- [SUPPLIED INFORMATION]

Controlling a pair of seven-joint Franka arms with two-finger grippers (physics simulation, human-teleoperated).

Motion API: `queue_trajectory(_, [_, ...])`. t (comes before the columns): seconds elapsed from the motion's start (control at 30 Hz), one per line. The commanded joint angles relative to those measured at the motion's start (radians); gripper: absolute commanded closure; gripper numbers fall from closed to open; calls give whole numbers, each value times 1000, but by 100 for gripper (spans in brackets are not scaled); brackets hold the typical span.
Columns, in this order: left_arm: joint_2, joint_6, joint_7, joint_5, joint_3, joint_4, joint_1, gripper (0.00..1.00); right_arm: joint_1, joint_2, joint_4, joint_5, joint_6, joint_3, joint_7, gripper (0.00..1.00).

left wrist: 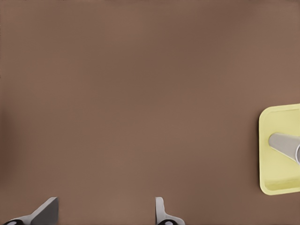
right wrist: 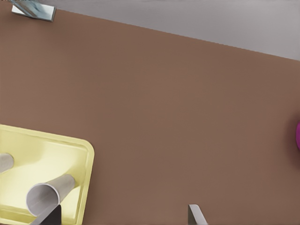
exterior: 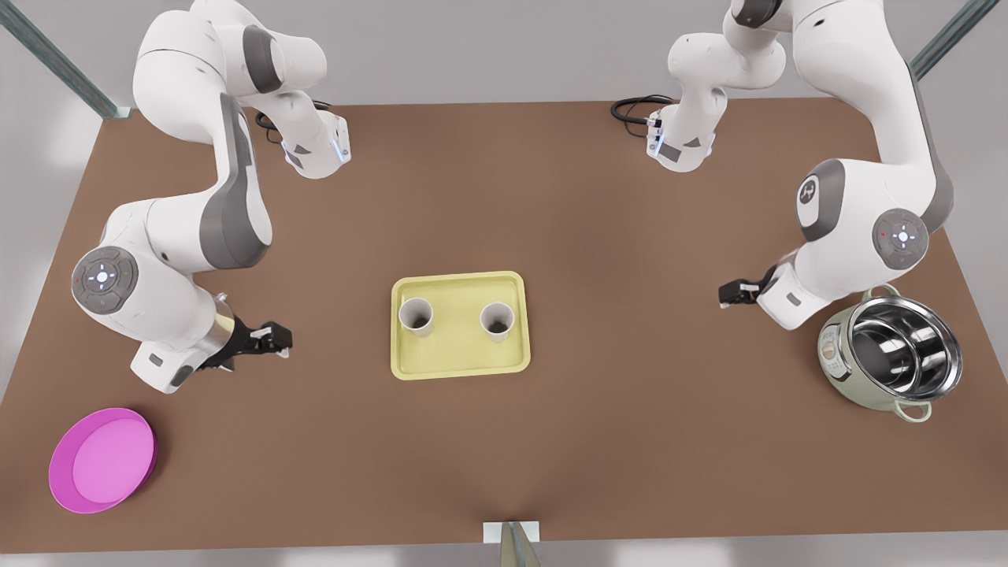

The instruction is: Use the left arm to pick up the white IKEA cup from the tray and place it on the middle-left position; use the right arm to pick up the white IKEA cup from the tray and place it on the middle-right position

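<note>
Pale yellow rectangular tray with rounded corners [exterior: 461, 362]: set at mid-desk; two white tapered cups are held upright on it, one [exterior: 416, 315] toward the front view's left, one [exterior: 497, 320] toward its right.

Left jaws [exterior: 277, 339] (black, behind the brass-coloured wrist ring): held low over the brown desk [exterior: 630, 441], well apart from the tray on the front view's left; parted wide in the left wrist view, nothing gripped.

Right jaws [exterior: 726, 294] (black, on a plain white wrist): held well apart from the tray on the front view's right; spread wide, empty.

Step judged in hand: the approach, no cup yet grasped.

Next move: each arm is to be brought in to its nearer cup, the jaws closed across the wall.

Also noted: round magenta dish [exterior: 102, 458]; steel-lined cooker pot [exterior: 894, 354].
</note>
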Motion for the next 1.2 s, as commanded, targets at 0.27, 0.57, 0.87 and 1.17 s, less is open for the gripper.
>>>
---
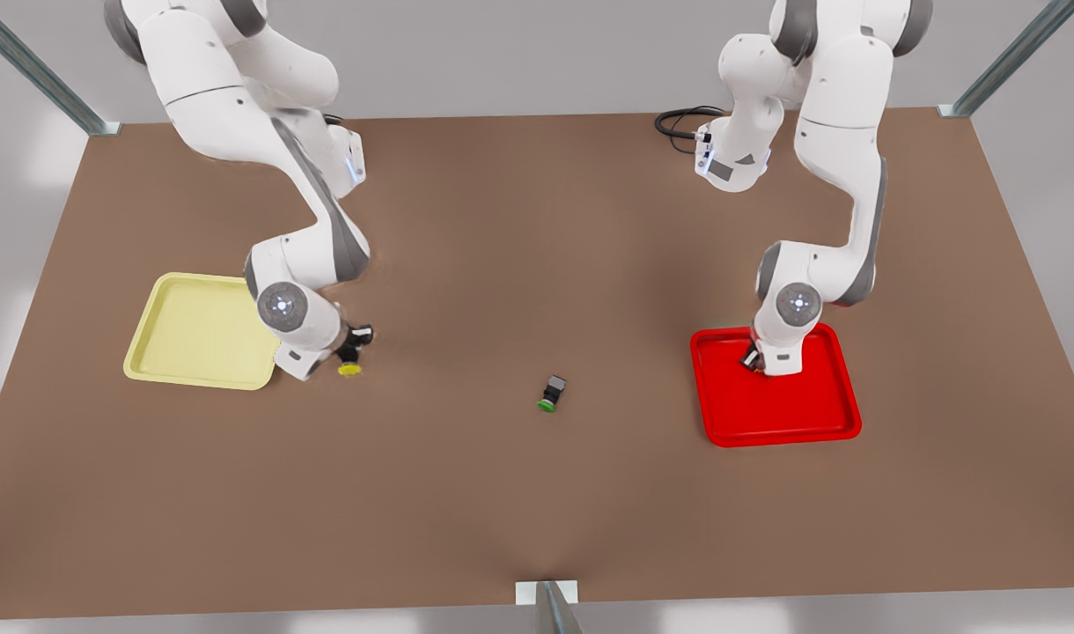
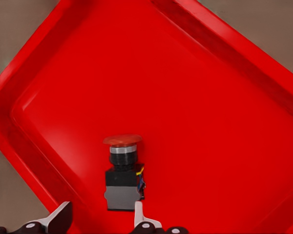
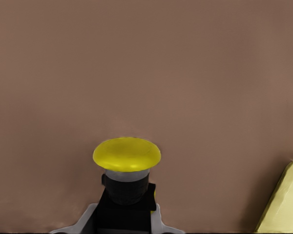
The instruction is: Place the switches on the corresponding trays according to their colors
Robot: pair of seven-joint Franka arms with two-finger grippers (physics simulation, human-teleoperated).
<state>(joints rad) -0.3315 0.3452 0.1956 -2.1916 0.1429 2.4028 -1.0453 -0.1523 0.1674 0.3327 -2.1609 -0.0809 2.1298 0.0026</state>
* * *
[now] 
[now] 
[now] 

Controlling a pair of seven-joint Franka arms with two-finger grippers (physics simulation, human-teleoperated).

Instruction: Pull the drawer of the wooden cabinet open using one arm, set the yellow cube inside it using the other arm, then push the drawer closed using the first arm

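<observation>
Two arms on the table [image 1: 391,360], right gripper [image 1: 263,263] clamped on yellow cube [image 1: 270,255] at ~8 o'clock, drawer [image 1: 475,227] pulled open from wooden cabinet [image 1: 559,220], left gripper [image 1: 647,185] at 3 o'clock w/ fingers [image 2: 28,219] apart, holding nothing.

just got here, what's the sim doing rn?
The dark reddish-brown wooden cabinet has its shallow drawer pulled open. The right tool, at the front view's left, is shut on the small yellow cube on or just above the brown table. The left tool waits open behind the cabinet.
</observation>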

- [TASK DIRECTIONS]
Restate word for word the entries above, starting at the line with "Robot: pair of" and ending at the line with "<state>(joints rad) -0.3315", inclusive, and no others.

- [COMPLETED EXERCISE]
Robot: pair of seven-joint Franka arms with two-finger grippers (physics simulation, human-teleoperated).
<state>(joints rad) -0.3315 0.3452 0.1956 -2.1916 0.1429 2.4028 -1.0453 -0.1523 0.1674 0.3327 -2.1609 -0.0809 2.1298 0.0026</state>

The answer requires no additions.